_Problem:_
Could you restate the whole listing below word for word, minus the pictures?

_Data extract:_
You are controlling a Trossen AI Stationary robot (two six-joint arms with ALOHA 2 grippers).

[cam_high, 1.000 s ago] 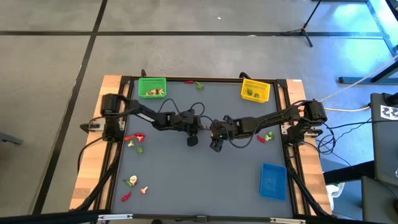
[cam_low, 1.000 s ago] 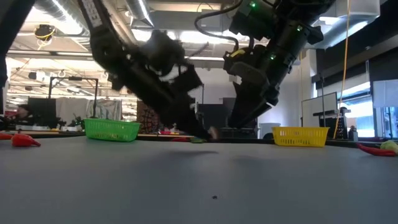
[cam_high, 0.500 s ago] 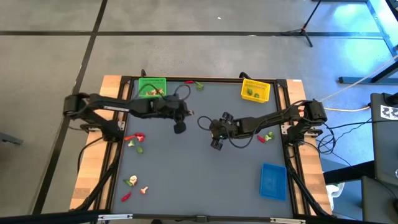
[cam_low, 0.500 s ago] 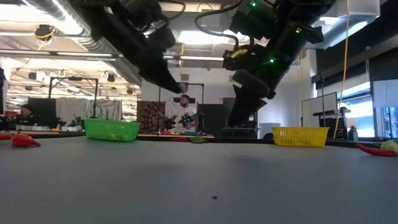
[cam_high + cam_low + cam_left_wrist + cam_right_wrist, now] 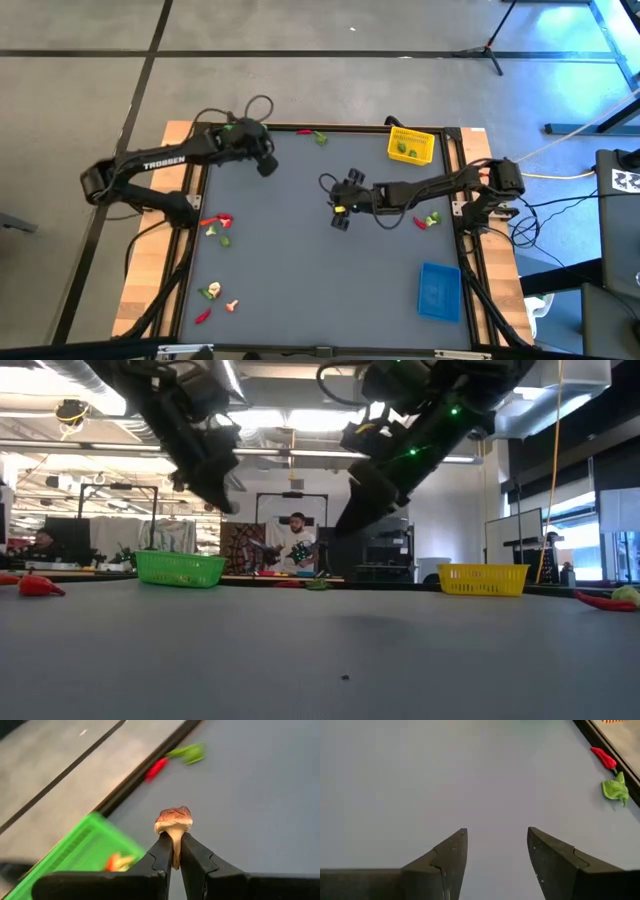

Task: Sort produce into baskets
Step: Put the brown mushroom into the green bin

_Written answer:_
You are controlling a Trossen AI Stationary robot (two six-joint arms with ALOHA 2 grippers).

[cam_high, 1.000 s ago] 
[cam_low, 1.000 s ago] 
[cam_high, 0.500 s ago] 
[cam_low, 0.500 s ago] 
[cam_high + cam_low + cam_left_wrist + cam_right_wrist, now] 

Task: Sort produce into baskets
Step: Put the brown mushroom into the green bin

Output for this exercise is now complete.